EXERCISE DETAILS → For the entries below, say how many lines hold the word "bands", with the number as the only reply.

[Data extracted from a collection]
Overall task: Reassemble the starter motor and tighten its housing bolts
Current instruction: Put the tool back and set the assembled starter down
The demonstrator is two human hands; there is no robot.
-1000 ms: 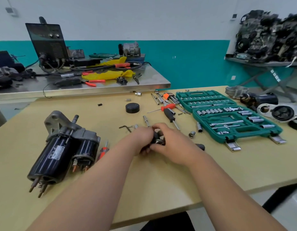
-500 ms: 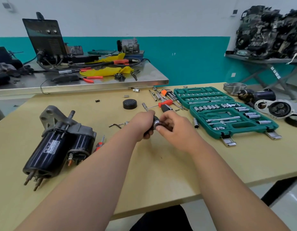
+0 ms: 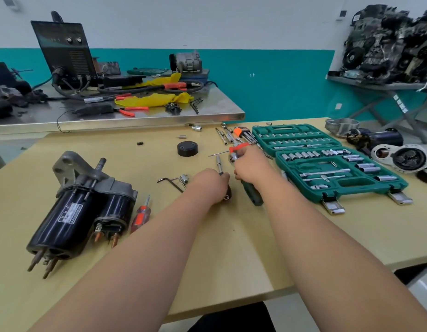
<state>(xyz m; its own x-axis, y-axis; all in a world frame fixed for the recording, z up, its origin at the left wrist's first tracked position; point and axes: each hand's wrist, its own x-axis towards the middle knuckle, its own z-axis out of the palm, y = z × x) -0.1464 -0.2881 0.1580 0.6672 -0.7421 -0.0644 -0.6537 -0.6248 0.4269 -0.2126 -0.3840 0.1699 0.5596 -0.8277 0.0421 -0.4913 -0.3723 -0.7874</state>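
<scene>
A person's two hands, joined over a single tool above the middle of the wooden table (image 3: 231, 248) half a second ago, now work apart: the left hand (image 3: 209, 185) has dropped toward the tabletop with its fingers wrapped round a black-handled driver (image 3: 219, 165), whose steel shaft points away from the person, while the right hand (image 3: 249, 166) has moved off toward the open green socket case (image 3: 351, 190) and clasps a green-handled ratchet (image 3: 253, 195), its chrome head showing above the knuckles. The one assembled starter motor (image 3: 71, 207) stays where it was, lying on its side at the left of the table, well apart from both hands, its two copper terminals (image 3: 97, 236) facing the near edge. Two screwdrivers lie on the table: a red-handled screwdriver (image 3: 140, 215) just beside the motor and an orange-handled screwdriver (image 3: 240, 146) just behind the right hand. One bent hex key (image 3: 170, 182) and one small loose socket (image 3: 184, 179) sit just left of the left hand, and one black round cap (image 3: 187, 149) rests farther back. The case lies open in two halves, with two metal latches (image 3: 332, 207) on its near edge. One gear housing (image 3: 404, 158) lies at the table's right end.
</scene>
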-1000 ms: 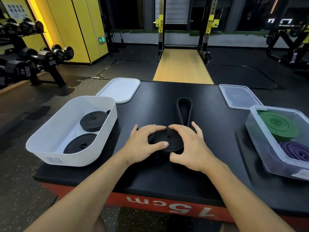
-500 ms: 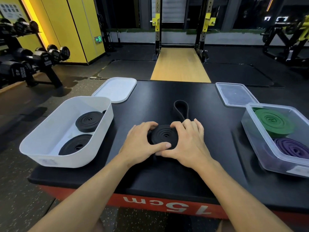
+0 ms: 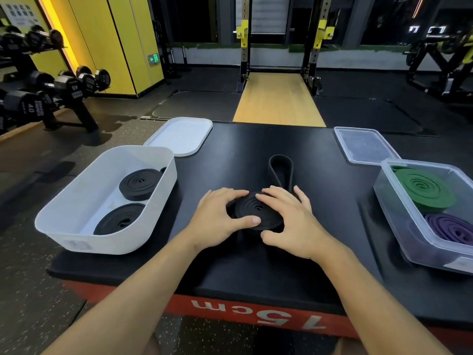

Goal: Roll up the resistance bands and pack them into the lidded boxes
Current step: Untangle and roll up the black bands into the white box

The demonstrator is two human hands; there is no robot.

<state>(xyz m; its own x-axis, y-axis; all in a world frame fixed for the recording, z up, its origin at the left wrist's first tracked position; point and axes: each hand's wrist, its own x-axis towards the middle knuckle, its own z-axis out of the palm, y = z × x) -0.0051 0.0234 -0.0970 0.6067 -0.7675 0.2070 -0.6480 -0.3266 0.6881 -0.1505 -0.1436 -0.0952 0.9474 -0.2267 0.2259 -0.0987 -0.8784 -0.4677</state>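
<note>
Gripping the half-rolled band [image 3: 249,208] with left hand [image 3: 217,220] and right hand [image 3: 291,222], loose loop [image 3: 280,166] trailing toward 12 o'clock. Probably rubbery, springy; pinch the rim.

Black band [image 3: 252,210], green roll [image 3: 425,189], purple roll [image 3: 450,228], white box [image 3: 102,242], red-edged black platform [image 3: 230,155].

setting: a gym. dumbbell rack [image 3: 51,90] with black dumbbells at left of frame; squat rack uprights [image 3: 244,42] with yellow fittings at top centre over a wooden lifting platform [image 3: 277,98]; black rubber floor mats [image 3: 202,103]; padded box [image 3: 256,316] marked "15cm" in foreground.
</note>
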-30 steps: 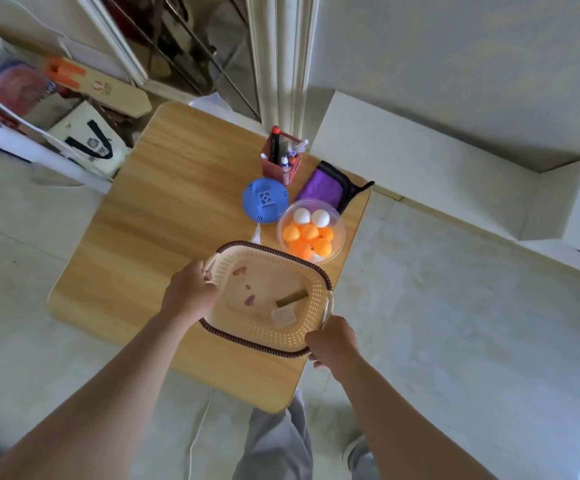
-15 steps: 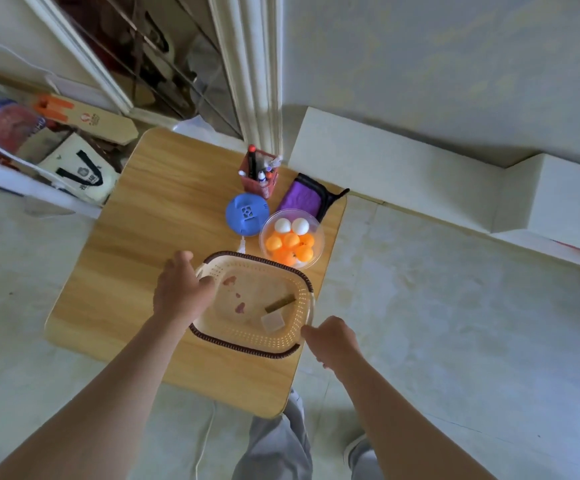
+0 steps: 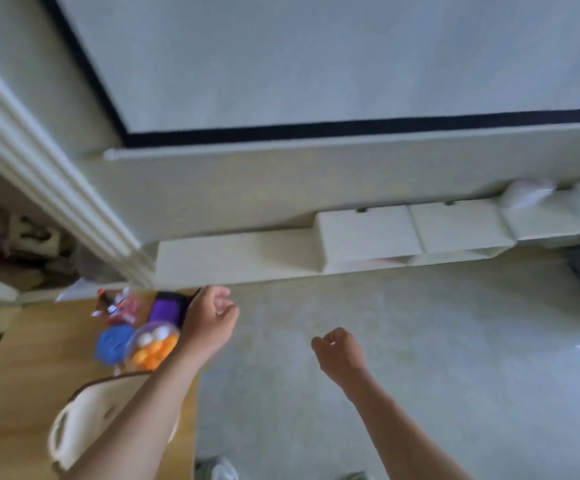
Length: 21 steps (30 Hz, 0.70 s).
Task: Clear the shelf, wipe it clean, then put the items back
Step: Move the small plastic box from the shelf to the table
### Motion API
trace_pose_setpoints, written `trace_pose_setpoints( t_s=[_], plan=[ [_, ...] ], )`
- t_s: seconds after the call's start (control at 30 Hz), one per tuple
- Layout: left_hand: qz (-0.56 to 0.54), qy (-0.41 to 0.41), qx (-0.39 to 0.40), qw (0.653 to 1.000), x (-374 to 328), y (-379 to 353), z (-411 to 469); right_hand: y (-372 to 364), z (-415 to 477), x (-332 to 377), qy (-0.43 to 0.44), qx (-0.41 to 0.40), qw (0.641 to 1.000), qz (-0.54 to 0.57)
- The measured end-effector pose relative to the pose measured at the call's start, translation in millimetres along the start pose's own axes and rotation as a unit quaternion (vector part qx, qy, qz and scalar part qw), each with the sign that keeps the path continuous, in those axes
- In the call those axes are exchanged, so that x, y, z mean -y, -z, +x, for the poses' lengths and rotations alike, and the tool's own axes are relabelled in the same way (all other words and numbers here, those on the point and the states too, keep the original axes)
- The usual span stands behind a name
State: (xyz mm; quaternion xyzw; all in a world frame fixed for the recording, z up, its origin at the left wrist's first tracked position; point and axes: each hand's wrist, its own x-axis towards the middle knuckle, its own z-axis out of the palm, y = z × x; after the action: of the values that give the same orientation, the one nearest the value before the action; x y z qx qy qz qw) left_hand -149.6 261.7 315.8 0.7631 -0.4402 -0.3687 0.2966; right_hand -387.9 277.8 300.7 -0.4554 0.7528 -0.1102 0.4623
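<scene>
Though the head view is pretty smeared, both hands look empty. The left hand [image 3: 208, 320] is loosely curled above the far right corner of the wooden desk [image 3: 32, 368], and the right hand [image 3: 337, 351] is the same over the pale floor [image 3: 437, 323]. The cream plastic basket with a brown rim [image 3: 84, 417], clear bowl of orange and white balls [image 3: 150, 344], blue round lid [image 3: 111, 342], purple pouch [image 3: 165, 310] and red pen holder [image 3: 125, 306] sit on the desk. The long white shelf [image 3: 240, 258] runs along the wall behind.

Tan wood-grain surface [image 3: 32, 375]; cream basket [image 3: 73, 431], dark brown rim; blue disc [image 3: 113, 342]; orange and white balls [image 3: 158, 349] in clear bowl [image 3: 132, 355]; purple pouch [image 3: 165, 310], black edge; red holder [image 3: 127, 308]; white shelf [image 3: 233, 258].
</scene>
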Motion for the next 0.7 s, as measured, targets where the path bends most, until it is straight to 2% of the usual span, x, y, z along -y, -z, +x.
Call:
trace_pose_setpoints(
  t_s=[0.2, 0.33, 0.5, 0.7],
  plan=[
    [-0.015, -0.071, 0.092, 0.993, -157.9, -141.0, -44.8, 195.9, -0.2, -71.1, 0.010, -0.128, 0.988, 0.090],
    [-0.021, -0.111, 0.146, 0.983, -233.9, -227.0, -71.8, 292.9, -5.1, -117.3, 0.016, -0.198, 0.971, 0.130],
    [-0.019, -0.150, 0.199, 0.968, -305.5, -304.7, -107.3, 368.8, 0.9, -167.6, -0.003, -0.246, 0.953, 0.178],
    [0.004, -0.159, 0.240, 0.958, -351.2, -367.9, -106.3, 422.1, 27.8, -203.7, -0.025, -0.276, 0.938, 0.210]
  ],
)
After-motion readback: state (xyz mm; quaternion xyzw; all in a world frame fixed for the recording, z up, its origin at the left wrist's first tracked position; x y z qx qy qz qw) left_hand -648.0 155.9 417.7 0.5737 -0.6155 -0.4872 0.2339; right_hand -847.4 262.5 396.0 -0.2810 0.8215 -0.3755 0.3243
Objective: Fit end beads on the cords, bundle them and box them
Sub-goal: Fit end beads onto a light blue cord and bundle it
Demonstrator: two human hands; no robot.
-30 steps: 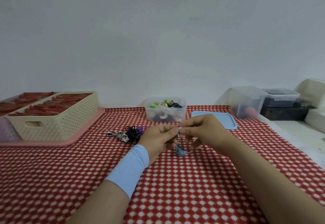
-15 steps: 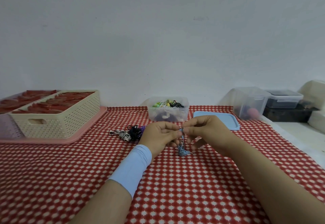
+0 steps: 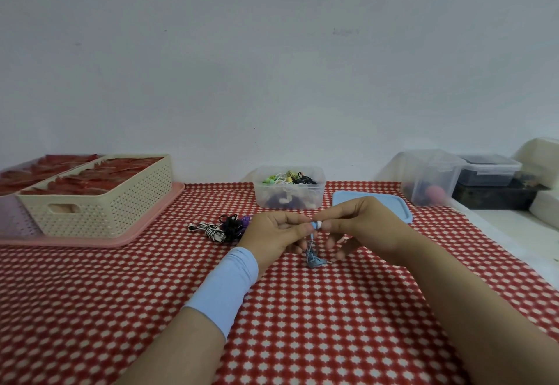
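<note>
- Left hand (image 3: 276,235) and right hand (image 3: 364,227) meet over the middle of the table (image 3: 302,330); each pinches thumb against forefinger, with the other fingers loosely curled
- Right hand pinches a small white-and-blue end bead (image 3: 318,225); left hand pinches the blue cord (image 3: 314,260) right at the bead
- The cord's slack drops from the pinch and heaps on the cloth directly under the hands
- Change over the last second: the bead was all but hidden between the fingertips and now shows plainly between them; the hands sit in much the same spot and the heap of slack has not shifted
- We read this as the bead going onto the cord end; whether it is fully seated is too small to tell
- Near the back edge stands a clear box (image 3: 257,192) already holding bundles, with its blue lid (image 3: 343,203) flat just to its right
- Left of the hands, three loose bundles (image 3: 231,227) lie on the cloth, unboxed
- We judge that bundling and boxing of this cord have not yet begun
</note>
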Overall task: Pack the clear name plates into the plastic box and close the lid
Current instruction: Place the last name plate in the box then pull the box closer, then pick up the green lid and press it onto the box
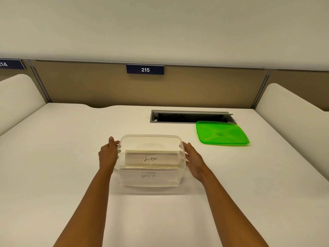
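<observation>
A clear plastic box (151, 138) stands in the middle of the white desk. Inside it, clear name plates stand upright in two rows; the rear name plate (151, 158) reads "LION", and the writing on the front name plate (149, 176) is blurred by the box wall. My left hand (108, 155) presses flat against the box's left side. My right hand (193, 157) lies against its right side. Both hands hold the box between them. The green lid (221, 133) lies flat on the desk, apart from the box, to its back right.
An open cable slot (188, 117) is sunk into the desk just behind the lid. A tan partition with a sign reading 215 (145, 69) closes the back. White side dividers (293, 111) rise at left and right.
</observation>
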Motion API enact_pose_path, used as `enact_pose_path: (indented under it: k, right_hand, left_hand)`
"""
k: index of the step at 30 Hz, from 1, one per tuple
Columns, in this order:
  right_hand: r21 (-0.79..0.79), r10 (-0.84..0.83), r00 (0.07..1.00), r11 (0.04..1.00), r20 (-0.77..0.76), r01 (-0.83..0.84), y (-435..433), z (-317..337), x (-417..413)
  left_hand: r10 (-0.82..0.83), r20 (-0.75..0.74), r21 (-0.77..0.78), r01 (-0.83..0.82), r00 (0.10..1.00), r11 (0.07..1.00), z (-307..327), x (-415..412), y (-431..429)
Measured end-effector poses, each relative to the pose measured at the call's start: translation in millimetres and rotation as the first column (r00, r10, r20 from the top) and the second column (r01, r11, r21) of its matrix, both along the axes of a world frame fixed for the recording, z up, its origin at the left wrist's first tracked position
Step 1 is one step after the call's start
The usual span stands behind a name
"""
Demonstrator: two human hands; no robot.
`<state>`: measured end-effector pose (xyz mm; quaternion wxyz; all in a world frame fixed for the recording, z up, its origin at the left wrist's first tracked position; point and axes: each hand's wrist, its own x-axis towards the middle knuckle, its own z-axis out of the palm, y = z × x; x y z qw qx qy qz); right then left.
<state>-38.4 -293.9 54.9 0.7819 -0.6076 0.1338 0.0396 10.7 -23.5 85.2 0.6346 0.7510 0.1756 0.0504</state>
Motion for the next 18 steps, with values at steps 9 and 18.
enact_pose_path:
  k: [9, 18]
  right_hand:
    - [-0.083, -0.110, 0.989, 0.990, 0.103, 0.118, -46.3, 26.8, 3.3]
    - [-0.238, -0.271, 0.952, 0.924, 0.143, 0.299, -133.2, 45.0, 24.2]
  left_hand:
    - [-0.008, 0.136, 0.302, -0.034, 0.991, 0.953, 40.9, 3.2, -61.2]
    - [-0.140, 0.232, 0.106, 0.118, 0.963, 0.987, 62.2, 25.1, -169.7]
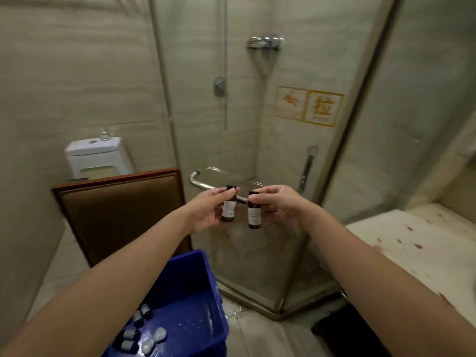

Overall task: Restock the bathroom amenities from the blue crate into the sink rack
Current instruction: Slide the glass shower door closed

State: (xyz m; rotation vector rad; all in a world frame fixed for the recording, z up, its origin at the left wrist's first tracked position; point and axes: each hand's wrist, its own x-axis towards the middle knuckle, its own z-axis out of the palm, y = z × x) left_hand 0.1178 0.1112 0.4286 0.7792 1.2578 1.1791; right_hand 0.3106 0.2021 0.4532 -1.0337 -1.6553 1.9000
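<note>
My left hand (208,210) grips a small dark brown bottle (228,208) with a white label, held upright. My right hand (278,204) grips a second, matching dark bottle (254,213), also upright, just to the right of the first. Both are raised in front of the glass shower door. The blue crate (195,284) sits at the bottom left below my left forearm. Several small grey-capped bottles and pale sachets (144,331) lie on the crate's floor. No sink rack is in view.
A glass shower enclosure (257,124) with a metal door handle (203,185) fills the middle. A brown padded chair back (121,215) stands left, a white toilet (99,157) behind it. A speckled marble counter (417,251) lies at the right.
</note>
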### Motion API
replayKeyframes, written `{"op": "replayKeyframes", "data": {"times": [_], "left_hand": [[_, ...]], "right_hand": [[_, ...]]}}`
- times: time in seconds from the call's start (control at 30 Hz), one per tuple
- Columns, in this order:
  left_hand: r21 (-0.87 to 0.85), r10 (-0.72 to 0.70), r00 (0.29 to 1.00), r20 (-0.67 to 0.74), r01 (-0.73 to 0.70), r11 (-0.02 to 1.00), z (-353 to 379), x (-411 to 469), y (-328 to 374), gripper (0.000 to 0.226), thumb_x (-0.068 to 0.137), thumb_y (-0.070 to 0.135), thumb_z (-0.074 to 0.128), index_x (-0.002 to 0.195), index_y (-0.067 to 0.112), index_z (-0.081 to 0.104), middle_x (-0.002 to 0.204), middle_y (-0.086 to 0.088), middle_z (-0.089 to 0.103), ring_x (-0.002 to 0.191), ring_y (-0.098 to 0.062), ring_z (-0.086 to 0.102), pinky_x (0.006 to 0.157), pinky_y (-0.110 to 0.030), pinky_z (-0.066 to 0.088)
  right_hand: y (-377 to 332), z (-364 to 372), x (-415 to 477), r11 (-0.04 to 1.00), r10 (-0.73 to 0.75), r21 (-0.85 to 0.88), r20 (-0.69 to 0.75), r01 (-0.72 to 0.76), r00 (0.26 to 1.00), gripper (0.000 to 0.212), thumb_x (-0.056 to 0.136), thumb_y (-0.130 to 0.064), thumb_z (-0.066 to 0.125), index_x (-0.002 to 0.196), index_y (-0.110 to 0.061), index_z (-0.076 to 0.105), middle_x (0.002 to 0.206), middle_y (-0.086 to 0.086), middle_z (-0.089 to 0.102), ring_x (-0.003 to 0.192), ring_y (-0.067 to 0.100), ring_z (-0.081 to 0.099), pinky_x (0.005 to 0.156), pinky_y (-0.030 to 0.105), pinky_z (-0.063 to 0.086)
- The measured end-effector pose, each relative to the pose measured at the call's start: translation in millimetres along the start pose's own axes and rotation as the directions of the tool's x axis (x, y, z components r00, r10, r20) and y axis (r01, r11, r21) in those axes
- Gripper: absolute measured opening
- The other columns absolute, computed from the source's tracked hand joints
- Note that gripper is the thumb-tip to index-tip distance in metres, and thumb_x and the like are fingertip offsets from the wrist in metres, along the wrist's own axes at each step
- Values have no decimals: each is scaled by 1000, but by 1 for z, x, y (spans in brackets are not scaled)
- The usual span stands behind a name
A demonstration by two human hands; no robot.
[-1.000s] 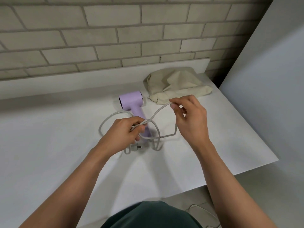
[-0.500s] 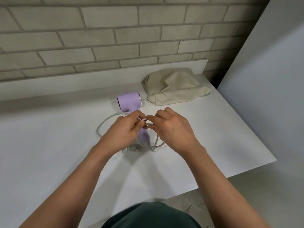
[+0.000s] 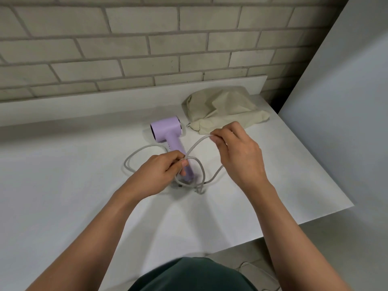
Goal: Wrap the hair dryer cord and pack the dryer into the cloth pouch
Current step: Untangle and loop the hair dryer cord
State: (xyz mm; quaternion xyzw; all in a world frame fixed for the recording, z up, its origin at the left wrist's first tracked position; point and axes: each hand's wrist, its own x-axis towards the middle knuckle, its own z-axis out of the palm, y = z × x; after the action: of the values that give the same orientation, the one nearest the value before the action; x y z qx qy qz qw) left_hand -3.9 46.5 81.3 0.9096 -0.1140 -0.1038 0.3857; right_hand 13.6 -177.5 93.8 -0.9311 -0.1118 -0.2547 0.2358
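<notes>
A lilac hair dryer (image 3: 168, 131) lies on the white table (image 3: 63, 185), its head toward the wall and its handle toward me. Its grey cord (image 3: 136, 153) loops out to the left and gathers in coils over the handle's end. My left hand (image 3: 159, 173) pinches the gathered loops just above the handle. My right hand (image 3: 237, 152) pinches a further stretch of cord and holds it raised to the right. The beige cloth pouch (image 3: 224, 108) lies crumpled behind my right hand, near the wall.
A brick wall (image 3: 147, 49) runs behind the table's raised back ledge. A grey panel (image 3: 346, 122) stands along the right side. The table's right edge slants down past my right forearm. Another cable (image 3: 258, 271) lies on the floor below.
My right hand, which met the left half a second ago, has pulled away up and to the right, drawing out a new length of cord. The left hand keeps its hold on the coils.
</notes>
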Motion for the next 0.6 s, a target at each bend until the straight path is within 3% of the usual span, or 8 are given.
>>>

ANSWER FOR THIS EXERCISE → 2